Ashlyn gulped in a relieved breath and opened her eyes, only to shut them again. Blurred black ribbon raced past at a dizzying pace. It was better not to look. Eventually, he turned the motorbike onto a narrow gravelled track and once well clear of the highway, he stopped the bike, dropped his feet to the gravel and cut the headlamp.
He turned slightly. “You okay back there?”
“I think so.” Ashlyn was shaking so hard her teeth chattered.
A husky laugh rumbled from him and she felt the vibration beneath her cheek. “Just making sure we’ve not been followed.”
Her heart skipped a beat and she glanced back over a shoulder, her grip on him tightening convulsively as the spooky, crowding blackness sent a thrill of fear up her spine. At this moment this stranger was the lesser of two evils, a buffer between her and the terrifying darkness.
He pulled a torch from a side pocket of the bike and handed it to her. “Shine that ahead for me, darlin’.”
Somehow, she pried a hand loose from his torso and did as he asked.
With excruciating slowness, he guided the bike up the rough track. In the weak light, ghostly shadows leaped from overcrowded verges. After what seemed like an age, he switched on the headlamp, took the torch from her numb fingers and guided the growling beast of a machine up an even steeper incline into the bush clad hills.
Where is he taking me?
Ashlyn’s heart clubbed painfully against her ribs.
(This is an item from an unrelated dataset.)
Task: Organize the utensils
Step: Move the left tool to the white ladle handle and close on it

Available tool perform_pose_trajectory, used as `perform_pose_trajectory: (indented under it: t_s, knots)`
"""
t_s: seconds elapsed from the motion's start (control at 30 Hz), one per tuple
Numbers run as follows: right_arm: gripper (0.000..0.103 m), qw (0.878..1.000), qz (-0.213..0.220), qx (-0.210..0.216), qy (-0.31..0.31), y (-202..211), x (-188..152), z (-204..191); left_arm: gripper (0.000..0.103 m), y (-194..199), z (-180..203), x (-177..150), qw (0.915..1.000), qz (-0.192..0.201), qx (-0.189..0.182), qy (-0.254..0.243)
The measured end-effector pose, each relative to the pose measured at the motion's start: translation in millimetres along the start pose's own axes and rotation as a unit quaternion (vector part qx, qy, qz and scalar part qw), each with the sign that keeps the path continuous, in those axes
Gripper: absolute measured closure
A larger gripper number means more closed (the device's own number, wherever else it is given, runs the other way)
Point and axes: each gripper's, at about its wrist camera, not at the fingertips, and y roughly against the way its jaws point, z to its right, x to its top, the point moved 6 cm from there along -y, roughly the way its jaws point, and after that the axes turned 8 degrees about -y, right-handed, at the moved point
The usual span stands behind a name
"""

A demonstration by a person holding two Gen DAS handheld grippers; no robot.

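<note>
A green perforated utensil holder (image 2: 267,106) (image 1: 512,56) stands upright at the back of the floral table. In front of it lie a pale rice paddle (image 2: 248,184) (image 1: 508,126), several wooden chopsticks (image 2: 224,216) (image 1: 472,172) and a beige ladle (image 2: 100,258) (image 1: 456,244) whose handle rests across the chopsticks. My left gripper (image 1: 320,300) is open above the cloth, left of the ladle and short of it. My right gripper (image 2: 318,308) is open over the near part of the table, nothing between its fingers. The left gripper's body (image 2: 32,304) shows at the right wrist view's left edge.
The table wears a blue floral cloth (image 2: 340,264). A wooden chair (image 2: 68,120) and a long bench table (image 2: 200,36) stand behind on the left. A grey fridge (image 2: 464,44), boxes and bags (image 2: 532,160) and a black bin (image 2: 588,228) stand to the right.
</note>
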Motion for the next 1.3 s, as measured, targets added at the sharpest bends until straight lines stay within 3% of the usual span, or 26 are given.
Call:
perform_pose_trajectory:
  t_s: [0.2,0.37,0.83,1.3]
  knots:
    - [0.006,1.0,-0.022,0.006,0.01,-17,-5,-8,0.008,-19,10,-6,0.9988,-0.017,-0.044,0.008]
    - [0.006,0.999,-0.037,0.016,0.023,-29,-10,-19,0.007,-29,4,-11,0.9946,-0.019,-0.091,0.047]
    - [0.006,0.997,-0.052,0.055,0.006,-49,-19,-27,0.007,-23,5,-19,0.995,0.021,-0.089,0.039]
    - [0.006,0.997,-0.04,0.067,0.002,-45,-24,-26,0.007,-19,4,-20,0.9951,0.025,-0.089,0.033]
Panic threatened to overwhelm her and make her hyperventilate. All sorts of improbable scenarios scrabbled in her brain, some gaining traction, some not. After what seemed like a lifetime, the bike rumbled to a halt.
Her rescuer held it upright as he half-turned toward her. “Can you get off?”
His deep voice startled her into loosening her grip.
“I think so.” Ashlyn put a leg over the bike, but her abused limbs refused to support her. He caught her and held her upright, his arm all corded muscle.
“Hold on.” He swung one powerful leg over the seat, kicked out the stand with a booted foot and stood up as he said with rough gentleness, “Come on, Daisy, let’s get you inside.”
Ashlyn sagged against him as fright, cold and reaction coalesced into enervating weakness. This close, the rumble of his deep voice was a physical resonance. Heat radiated from his powerful body and she wanted nothing more than to curl into that heat and pretend the last half hour had never happened.